- [Exercise description] Up through the line that contains "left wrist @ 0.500", retype the entries exactly, beginning at the very first line.

Saved entries
+ + +

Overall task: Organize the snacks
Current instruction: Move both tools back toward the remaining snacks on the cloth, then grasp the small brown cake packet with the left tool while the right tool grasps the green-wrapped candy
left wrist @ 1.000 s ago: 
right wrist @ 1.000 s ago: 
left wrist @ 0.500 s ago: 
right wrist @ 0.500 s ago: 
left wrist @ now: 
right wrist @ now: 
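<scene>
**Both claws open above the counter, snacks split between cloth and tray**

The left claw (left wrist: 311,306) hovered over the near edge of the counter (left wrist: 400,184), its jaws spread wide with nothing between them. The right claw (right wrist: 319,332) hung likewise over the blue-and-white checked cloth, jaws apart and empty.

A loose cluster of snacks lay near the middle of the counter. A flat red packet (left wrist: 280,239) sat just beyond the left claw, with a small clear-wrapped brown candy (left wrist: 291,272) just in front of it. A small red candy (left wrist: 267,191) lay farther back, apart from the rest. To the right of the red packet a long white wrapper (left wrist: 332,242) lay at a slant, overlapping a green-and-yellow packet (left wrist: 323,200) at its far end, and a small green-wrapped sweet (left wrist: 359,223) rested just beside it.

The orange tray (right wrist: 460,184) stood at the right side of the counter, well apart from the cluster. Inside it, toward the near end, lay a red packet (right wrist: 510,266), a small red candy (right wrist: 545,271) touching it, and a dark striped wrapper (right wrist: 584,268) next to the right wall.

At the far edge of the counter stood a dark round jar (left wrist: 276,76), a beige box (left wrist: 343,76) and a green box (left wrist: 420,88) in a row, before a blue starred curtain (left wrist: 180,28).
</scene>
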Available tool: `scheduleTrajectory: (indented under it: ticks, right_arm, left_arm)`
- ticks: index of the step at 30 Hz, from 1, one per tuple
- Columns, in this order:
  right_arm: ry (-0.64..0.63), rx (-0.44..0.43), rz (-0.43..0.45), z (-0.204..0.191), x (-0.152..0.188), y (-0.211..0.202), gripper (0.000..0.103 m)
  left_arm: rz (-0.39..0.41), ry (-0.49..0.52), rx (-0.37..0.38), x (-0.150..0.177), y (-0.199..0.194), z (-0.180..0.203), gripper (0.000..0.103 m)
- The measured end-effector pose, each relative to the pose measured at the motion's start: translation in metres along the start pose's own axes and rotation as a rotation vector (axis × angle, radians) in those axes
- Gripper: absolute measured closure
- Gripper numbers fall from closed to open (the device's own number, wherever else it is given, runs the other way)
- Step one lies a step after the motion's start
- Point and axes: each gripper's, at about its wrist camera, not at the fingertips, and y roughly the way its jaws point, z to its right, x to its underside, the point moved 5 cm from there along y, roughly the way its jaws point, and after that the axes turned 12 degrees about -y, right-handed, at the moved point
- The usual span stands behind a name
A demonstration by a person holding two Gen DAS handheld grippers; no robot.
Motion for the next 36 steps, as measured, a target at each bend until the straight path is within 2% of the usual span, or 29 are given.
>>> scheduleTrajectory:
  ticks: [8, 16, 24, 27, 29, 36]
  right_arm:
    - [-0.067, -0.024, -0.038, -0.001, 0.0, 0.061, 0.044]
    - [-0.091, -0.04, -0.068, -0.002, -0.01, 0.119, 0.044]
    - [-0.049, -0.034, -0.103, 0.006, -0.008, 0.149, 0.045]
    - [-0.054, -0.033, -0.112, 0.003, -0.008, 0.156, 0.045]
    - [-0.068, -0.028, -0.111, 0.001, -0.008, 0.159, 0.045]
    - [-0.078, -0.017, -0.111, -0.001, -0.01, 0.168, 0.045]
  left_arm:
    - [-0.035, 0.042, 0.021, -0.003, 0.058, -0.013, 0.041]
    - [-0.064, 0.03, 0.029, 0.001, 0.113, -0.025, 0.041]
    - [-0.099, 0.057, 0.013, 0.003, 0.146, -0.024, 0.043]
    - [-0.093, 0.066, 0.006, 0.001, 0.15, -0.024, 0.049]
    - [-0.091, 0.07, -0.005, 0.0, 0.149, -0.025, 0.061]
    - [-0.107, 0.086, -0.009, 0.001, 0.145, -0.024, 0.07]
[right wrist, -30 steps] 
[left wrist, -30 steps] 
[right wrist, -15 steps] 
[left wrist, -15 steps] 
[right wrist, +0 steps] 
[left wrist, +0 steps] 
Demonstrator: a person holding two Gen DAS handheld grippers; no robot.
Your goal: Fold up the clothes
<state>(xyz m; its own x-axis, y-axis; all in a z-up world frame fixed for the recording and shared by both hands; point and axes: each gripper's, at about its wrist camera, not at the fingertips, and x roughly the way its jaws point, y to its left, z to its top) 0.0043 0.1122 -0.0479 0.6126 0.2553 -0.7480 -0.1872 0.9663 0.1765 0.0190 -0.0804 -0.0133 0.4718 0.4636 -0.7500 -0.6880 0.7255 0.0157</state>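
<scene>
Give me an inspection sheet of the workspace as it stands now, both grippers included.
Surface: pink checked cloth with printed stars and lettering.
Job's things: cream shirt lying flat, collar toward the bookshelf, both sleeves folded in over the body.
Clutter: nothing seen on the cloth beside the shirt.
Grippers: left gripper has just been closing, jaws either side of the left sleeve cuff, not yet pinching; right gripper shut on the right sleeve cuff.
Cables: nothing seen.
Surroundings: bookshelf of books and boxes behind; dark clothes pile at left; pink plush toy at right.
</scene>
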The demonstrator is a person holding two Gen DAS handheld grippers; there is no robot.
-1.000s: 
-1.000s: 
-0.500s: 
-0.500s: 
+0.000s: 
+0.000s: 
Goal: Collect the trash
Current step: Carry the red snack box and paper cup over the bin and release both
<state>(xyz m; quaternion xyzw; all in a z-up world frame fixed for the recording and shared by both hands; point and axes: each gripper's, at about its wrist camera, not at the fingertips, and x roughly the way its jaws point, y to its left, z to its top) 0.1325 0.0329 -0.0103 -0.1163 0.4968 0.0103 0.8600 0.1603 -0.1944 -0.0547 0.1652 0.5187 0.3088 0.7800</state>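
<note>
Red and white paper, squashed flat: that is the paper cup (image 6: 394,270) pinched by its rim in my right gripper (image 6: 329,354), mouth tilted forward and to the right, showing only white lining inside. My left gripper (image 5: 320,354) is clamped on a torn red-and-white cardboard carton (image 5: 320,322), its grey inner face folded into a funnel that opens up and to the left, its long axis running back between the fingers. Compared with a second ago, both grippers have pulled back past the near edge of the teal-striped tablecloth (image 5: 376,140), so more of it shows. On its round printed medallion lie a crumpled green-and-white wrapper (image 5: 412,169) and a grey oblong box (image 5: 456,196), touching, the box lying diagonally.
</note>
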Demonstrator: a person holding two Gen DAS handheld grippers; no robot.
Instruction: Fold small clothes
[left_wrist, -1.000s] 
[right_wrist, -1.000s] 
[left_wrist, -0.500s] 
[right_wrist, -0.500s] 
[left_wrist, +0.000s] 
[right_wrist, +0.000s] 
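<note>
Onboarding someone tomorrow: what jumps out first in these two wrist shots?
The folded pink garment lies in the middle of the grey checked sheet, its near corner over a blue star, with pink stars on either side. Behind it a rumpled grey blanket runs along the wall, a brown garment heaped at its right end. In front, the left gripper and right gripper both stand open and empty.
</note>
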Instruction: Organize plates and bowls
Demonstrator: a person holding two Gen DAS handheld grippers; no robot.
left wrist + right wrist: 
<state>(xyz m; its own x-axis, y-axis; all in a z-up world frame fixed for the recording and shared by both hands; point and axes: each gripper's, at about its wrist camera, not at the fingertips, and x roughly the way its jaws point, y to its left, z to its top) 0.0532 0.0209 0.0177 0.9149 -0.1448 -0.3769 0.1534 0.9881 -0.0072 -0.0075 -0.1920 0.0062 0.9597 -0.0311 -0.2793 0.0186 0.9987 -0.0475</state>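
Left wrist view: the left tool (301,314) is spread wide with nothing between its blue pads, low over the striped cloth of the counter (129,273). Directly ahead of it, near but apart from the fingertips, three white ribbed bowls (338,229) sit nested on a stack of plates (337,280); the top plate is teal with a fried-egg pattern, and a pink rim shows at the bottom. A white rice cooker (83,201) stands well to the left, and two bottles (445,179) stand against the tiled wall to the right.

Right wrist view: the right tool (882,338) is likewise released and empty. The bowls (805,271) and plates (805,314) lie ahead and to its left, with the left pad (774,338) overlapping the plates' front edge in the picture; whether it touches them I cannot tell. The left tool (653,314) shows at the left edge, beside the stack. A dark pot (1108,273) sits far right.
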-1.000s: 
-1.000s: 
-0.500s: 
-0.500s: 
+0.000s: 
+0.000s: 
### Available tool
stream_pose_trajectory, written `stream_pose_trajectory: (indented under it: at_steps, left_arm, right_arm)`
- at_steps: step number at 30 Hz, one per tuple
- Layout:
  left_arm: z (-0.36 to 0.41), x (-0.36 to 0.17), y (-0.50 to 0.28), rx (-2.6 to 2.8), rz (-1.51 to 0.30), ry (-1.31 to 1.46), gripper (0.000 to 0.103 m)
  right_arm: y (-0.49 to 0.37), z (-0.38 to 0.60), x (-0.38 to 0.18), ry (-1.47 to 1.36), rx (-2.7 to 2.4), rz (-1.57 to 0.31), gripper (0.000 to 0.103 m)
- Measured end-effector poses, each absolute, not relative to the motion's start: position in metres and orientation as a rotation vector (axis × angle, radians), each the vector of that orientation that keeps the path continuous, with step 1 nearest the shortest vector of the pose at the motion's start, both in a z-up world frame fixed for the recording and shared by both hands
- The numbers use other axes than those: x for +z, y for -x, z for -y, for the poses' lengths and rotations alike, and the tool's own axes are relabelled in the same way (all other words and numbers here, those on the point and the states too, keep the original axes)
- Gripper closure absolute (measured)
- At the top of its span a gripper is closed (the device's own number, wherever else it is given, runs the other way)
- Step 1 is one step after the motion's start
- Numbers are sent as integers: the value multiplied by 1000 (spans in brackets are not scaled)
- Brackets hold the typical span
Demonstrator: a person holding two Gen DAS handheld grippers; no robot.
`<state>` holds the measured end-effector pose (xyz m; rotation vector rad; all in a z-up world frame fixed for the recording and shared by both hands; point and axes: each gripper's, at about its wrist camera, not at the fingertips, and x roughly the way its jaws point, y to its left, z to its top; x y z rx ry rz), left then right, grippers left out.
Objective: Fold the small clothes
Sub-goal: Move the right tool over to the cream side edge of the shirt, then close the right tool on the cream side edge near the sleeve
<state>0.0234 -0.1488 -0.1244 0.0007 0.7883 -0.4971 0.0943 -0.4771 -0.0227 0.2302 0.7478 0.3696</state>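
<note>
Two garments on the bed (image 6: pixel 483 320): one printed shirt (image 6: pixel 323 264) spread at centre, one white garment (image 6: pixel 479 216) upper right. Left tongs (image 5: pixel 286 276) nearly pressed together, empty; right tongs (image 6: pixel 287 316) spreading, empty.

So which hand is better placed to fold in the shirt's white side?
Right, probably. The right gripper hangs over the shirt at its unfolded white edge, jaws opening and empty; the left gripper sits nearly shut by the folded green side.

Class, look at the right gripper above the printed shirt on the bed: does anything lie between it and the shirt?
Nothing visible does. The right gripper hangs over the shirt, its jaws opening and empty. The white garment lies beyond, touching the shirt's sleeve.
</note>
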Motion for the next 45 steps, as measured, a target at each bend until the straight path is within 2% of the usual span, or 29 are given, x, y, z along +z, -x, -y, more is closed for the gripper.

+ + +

- [Result]
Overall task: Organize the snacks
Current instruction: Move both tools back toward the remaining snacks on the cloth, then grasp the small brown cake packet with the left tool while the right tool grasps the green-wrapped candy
left wrist @ 1.000 s ago: 
right wrist @ 1.000 s ago: 
left wrist @ 0.500 s ago: 

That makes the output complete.